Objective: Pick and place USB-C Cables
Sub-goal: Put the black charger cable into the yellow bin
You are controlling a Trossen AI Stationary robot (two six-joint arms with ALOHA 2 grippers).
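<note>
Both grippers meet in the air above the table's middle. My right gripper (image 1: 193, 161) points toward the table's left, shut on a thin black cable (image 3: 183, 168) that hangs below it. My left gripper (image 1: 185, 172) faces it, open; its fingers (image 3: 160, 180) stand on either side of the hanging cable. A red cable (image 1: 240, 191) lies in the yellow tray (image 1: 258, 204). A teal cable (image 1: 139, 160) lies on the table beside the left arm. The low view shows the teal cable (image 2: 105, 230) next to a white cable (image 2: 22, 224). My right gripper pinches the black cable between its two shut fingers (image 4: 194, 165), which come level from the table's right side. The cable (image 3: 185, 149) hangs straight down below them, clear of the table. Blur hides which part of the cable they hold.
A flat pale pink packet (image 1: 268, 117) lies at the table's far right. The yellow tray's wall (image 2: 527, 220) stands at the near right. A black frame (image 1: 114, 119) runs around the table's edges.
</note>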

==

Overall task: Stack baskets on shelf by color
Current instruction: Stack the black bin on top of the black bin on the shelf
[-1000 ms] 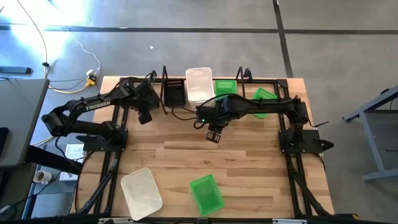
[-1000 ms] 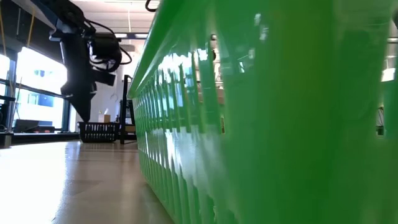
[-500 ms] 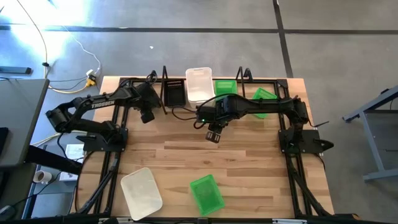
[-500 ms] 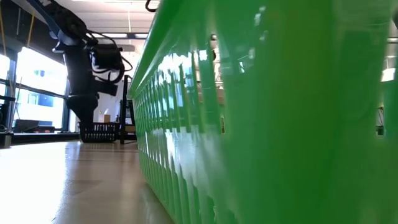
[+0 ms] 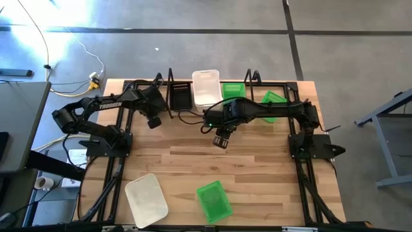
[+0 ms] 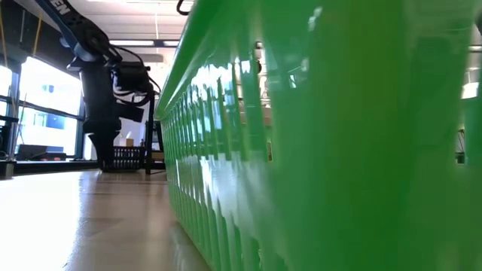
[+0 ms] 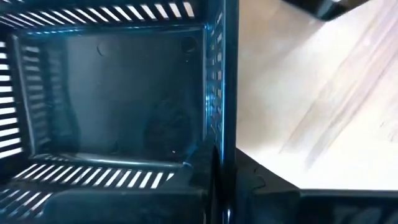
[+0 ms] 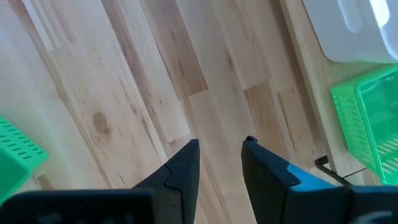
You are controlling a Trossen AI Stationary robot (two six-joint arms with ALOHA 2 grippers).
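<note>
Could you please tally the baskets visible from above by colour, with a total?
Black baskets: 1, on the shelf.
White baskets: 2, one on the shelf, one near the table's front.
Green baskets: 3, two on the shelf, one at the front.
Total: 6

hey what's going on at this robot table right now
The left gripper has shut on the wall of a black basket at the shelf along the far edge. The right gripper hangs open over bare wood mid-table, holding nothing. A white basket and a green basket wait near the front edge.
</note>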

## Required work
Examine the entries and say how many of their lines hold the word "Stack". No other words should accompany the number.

## Exercise solution
2